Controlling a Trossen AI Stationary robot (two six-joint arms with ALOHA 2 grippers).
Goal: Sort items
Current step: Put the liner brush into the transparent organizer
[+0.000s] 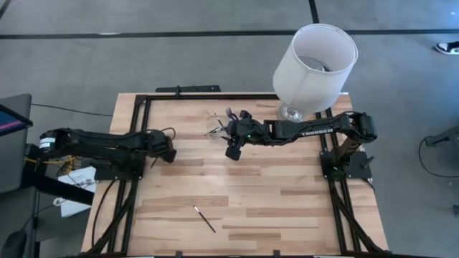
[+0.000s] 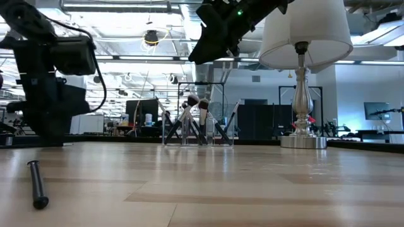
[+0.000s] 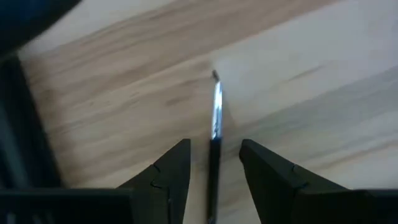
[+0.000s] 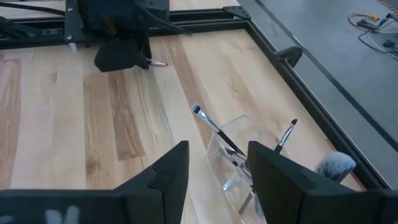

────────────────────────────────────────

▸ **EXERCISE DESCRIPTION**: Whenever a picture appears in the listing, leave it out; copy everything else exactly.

▸ **SOLUTION FOR THIS EXERCISE**:
Controlling a Trossen AI Stationary robot (two six-joint arms with ALOHA 2 grippers).
Goal: Sort items
Current step: Put the liner brush into the transparent organizer
[+0.000s] 
[+0.000s] 
[+0.000s] 
[+0.000s] 

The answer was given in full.